They Revived Schrödinger’s Cat Without Harm: A Quantum Breakthrough That Could Transform Everything

In a study published in the journal Science AdvancesAustrian researchers announced that they have created a quantum state of the “Schrödinger cat” type at a temperature of 1.8 Kelvin -about -271.3 ° C. For ordinary people, it remains freezing, but for a quantum physicist, it's almost the tropics.

Back to Schrödinger's famous cat

Before diving further, let us recall what the “Schrödinger cat” represents. In 1935, the Austrian physicist Erwin Schrödinger imagined an experience of thought to illustrate the strangeness of quantum mechanics. It proposes to enclose a cat in a box, with a mechanism linked to the behavior of a quantum particle. If the particle disintegrates, a poison is released, killing the cat. Otherwise, he stays alive. But as long as we do not open the box, the cat is considered to be both dead and alive, in a superposition of states.

This paradox aims to emphasize how disconcerting the rules of the quantum world are applied to everyday objects. And yet, almost a century later, scientists manage to create equivalents from Schrödinger's cat … in electronic circuits.

The technical feat: two protocols to challenge hot

For their experience, the researchers used a type of qubit (the quantum information unit) called “transmonious”, housed in a superconductive microwave resonator. This device acts as a quantum box in which states can be stored and handled with great precision.

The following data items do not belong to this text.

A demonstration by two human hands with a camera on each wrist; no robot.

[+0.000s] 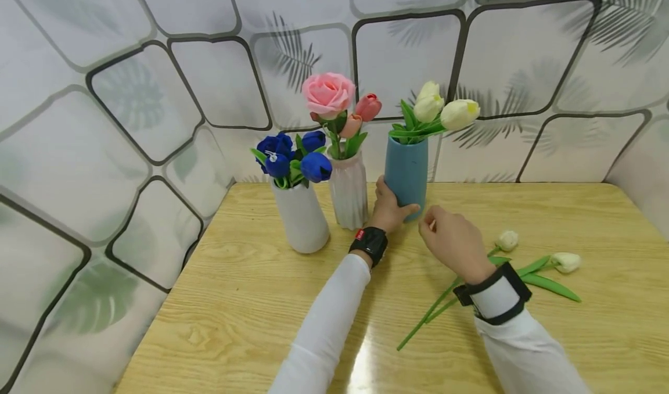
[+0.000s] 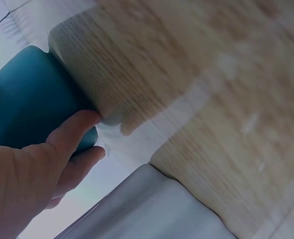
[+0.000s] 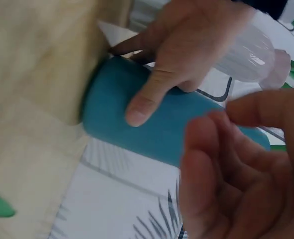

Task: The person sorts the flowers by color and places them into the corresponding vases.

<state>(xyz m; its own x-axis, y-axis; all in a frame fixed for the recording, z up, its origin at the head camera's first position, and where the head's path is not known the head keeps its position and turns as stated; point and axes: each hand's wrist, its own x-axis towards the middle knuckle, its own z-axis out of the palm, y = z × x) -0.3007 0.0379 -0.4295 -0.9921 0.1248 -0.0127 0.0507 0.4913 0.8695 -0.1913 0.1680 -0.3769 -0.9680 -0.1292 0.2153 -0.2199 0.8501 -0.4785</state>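
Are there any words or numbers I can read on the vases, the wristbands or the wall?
No readable text anywhere.
The black band on the left wrist has a small red mark, too small to read.
The blue vase, the white vase, the ribbed vase and the wall panels carry no letters or numbers, only leaf patterns on the wall.

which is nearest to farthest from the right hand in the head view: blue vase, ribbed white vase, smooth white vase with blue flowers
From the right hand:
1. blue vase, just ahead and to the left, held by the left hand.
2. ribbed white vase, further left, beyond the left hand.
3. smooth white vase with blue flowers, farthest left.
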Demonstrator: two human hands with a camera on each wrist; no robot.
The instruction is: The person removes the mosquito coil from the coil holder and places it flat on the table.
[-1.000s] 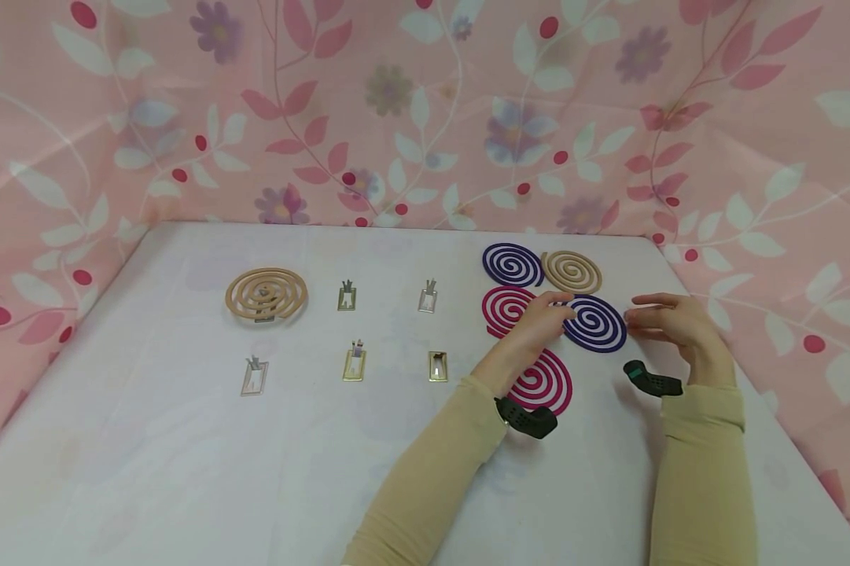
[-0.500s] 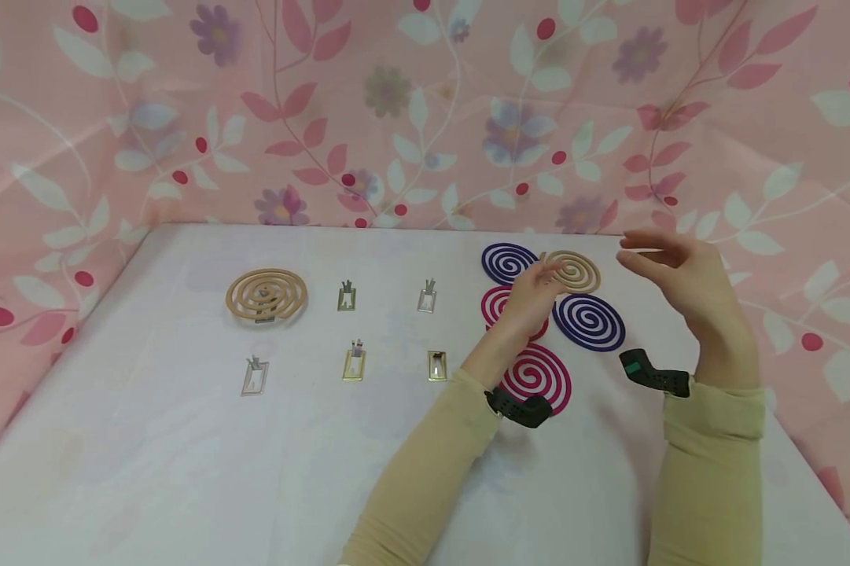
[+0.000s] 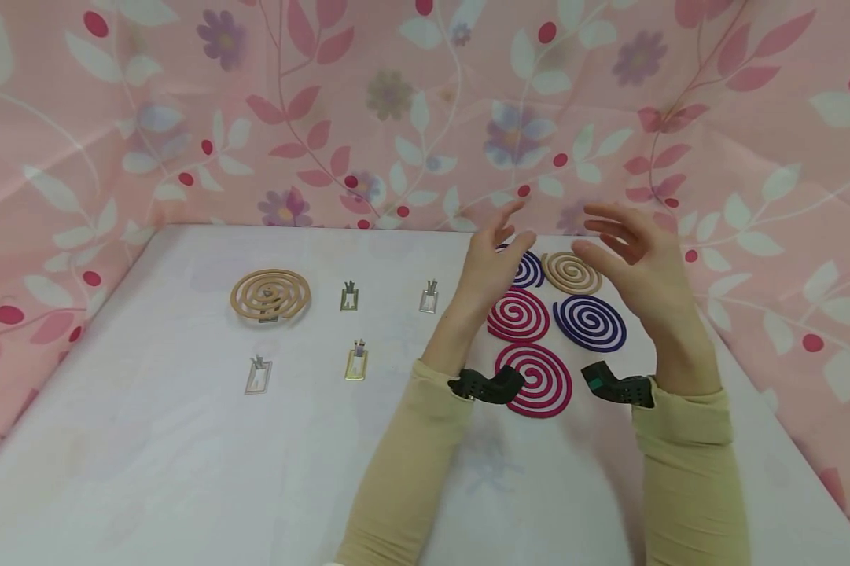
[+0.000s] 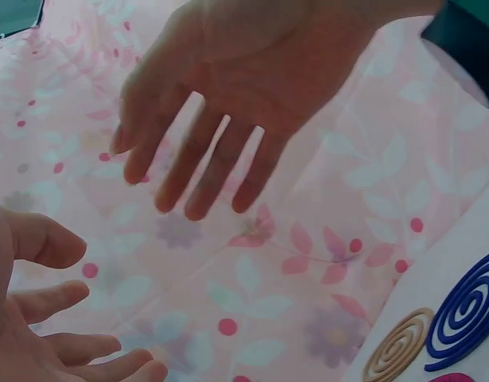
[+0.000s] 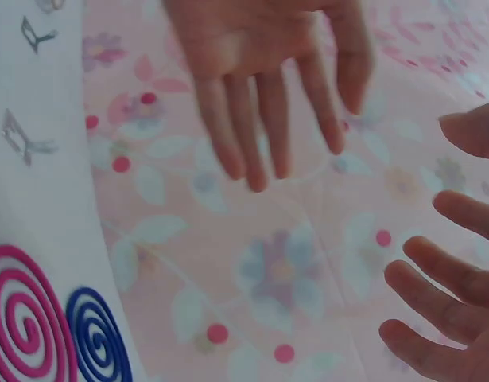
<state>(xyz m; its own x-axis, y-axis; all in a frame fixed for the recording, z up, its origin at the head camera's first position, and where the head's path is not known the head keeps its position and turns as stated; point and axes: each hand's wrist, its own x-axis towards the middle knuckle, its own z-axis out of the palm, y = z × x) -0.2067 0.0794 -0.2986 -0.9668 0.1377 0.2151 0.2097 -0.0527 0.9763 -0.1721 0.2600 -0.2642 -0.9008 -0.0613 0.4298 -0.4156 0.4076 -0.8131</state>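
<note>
Both hands hover open and empty above a cluster of flat spiral coils on the white table. In the head view my left hand (image 3: 491,263) is raised over a purple coil (image 3: 531,271), partly hiding it. My right hand (image 3: 626,251) is lifted beside a tan coil (image 3: 572,273). Below lie a pink coil (image 3: 518,314), a second purple coil (image 3: 590,322) and another pink coil (image 3: 534,379). The left wrist view shows the right hand's palm (image 4: 228,87) facing the left hand's fingers (image 4: 53,342). In the right wrist view both hands have their fingers spread.
A tan coil (image 3: 270,295) sits on a stand at the far left. Small metal stands (image 3: 349,297) (image 3: 428,299) (image 3: 258,375) (image 3: 355,363) lie in two rows on the white table (image 3: 184,472). Pink floral cloth (image 3: 396,102) walls the back and sides.
Both hands rose off the purple coil near the table, moved up and leftward, and now hover with fingers spread. The coil stays flat on the table.
</note>
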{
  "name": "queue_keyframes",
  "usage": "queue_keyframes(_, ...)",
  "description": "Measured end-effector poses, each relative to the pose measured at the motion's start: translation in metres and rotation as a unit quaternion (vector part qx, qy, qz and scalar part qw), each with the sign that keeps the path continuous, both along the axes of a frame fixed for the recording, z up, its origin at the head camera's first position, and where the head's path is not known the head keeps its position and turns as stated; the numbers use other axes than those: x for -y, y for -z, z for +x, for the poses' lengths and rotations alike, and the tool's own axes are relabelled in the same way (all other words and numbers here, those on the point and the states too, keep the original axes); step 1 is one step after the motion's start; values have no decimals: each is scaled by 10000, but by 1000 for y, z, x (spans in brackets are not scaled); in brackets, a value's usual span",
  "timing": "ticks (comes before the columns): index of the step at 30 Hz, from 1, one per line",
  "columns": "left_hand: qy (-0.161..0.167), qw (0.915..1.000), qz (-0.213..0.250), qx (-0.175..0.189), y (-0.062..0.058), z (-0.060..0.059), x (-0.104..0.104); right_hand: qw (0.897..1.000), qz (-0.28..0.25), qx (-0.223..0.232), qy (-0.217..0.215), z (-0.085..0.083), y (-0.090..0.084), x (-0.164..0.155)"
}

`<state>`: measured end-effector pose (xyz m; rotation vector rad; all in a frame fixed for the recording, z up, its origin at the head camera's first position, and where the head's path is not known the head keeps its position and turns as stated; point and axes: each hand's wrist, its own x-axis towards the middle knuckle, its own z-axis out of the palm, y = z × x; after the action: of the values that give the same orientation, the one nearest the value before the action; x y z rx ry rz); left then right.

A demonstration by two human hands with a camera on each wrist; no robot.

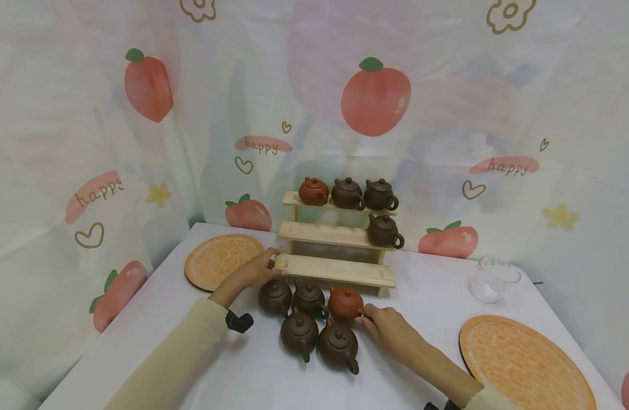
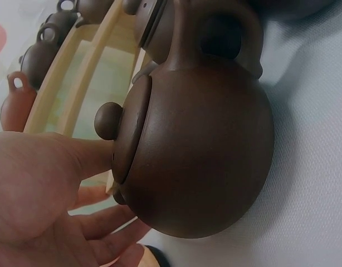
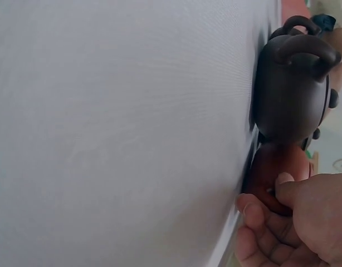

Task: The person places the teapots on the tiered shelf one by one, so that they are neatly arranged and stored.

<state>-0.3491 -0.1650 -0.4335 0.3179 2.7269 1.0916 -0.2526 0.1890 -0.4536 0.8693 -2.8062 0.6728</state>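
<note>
Beside the left end of the wooden three-tier stand's lowest step (image 1: 334,269) is my left hand (image 1: 255,269), thumb and index finger extended right at its edge. In the left wrist view that hand (image 2: 48,194) has loosely spread fingers, its thumb passing behind the lid of a dark brown teapot (image 2: 199,150). My right hand (image 1: 391,330) pinches the handle of a reddish-orange teapot (image 1: 346,303) between thumb and fingers. Close around that pot on the cloth stand several dark brown teapots (image 1: 338,344). The right wrist view shows the thumb pressed on the reddish pot (image 3: 279,167).
On the stand's top step are a reddish teapot (image 1: 313,192) and two dark ones (image 1: 347,193); another dark teapot (image 1: 382,230) sits at the middle step's right end. Round orange mats (image 1: 222,259) lie left and right. A clear glass vessel (image 1: 490,279) stands at the back right.
</note>
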Motion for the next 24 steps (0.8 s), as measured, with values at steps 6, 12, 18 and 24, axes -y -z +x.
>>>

But the real feat lies in the implementation of two sophisticated protocols. The first, baptized ECD (Echoed Conditional Displace), makes it possible to manipulate the quantum state with precision by actively compensating for trajectory errors, as a pilot corrects the drift of an airplane in flight. The second, named QCMAP (Quantum-Controlled Mapping), is based on the tangle of several qubits, allowing to influence the state of one by manipulating another. Thanks to this approach, the researchers were able to stabilize a state of superposition even under the effect of “thermal noise”.

A paradigm shift

Why is it so important? Because heat is the natural enemy of quantum states. As soon as the temperature rises, the atoms are agitating, and this thermal chaos quickly collapses overlays. This sensitivity explains why current quantum computers are locked in large, costly and complex cryogenic facilities.

However, proving that a Schrödinger cat can “survive” at higher temperatures, innsbruck researchers change the situation. This means that quantum systems could ultimately work in less extreme environments – which would open the way to a democratization of quantum technologies.

To more accessible quantum computers?

Quantum computers promise to solve problems inaccessible to conventional computers: modeling of complex molecules, large-scale logistics optimization, ultra-secure cryptography … but their deployment is slowed down by the heaviness of the infrastructure necessary for their functioning.

This discovery suggests that, in the future not so distant, we could see more robust quantum chips emerge, capable of operating at temperatures closer to the ambient. This would drastically reduce costs and cooling needs, making quantum technologies more mobile, more reliable and potentially integrated into everyday devices.

A step towards normalization of quantum

Of course, this result does not mean that the quantum computers of tomorrow will work at room temperature. But it constitutes proof of fundamental concept: the heat may not be as destructive for quantum states as we thought.

This warming of Schrödinger's cat therefore marks a symbolic as well as technical advance. He reminds us that even the most anchored dogmas of science are made to be questioned. Quantum physics, long confined to frozen laboratories, is gradually wanting to get out of its box.

And who knows? Perhaps one day, quantum cats will no longer need giant freezers to exist … and will come to scratch the door of our technological daily life.